• **Exercise prompt**: Print each entry as it appears. Images stay out of the copy.

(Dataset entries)
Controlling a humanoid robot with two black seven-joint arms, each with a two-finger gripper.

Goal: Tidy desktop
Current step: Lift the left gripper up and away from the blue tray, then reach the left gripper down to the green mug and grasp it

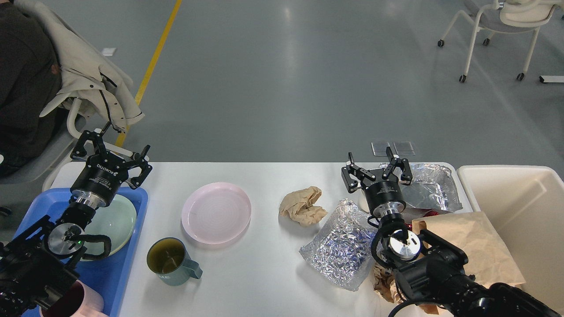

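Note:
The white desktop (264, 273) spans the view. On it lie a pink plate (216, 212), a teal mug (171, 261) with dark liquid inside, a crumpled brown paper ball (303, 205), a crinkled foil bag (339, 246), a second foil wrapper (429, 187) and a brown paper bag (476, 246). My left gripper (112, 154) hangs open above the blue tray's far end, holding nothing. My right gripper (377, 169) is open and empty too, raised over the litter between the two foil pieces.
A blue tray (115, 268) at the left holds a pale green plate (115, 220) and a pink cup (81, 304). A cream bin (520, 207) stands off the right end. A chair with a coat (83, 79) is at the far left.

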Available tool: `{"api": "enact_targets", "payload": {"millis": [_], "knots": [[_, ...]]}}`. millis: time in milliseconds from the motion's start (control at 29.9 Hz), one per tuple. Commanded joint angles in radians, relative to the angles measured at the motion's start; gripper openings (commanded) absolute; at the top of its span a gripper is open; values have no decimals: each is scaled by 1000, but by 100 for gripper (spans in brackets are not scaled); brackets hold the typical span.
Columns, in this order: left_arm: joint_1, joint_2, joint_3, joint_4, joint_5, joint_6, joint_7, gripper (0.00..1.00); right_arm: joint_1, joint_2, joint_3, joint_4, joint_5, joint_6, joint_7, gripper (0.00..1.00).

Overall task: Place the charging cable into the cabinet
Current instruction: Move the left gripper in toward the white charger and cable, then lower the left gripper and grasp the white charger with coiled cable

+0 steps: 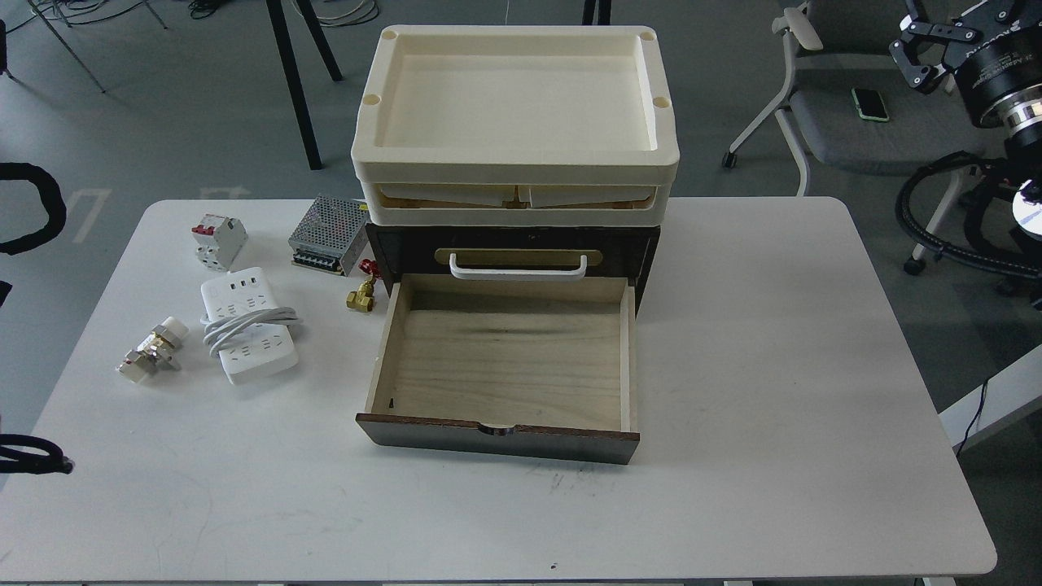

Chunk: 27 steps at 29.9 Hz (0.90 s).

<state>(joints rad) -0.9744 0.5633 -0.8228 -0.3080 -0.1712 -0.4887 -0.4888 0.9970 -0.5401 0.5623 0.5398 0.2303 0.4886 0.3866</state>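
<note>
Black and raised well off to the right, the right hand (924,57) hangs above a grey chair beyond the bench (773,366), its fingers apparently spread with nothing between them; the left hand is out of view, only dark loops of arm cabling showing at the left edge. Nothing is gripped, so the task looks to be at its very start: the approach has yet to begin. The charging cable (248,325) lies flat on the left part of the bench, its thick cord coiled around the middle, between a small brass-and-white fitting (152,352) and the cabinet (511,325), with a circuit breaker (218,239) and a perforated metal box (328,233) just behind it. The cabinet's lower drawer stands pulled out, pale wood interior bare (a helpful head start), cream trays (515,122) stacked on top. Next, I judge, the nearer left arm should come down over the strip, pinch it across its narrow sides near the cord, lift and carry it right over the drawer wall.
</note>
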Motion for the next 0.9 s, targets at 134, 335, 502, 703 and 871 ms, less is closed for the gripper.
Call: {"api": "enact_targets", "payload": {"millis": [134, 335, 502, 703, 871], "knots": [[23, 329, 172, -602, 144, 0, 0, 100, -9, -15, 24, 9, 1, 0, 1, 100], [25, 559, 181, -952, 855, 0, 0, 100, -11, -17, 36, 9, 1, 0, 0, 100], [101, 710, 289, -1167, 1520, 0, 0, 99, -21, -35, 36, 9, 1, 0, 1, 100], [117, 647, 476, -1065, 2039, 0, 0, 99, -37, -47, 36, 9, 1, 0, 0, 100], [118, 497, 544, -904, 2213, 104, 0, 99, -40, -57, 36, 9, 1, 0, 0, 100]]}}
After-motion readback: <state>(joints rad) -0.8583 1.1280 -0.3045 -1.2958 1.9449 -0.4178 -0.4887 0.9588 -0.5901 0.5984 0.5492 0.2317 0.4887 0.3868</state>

• **Output below**:
Controlling a humanoid robot with two black seven-joint arms, each with a two-finger gripper.

Goal: Tidy desktop
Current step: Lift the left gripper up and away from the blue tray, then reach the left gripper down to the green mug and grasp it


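Note:
The white desktop (264, 273) spans the view. On it lie a pink plate (216, 212), a teal mug (171, 261) with dark liquid inside, a crumpled brown paper ball (303, 205), a crinkled foil bag (339, 246), a second foil wrapper (429, 187) and a brown paper bag (476, 246). My left gripper (112, 154) hangs open above the blue tray's far end, holding nothing. My right gripper (377, 169) is open and empty too, raised over the litter between the two foil pieces.
A blue tray (115, 268) at the left holds a pale green plate (115, 220) and a pink cup (81, 304). A cream bin (520, 207) stands off the right end. A chair with a coat (83, 79) is at the far left.
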
Available tool: `{"api": "enact_targets", "payload": {"millis": [_], "knots": [[_, ...]]}}`. millis: time in milliseconds from the motion's start (control at 29.9 Hz), one per tuple. Commanded joint angles in radians, relative to the angles measured at the motion's start; gripper openings (commanded) absolute; at the top of its span a gripper is open; values have no decimals: each is scaled by 1000, but by 100 for gripper (spans in brackets are not scaled); brackets hold the typical span.
Columns, in this order: left_arm: joint_1, joint_2, joint_3, joint_4, joint_5, joint_6, joint_7, gripper (0.00..1.00); right_arm: joint_1, joint_2, joint_3, joint_4, joint_5, joint_6, joint_7, gripper (0.00..1.00).

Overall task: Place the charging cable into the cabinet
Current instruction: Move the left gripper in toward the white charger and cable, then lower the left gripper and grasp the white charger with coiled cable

+0 steps: 

Chunk: 27 steps at 29.9 Hz (0.90 s).

<state>(joints rad) -0.9744 0.5633 -0.8228 -0.3080 -0.1712 -0.4887 -0.4888 0.9970 -0.5401 0.5623 0.5398 0.2303 0.4886 0.3866</state>
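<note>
Black and raised well off to the right, the right hand (924,57) hangs above a grey chair beyond the bench (773,366), its fingers apparently spread with nothing between them; the left hand is out of view, only dark loops of arm cabling showing at the left edge. Nothing is gripped, so the task looks to be at its very start: the approach has yet to begin. The charging cable (248,325) lies flat on the left part of the bench, its thick cord coiled around the middle, between a small brass-and-white fitting (152,352) and the cabinet (511,325), with a circuit breaker (218,239) and a perforated metal box (328,233) just behind it. The cabinet's lower drawer stands pulled out, pale wood interior bare (a helpful head start), cream trays (515,122) stacked on top. Next, I judge, the nearer left arm should come down over the strip, pinch it across its narrow sides near the cord, lift and carry it right over the drawer wall.
</note>
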Motion for the next 0.9 s, targets at 134, 335, 502, 703 and 871 ms, less is closed for the gripper.
Call: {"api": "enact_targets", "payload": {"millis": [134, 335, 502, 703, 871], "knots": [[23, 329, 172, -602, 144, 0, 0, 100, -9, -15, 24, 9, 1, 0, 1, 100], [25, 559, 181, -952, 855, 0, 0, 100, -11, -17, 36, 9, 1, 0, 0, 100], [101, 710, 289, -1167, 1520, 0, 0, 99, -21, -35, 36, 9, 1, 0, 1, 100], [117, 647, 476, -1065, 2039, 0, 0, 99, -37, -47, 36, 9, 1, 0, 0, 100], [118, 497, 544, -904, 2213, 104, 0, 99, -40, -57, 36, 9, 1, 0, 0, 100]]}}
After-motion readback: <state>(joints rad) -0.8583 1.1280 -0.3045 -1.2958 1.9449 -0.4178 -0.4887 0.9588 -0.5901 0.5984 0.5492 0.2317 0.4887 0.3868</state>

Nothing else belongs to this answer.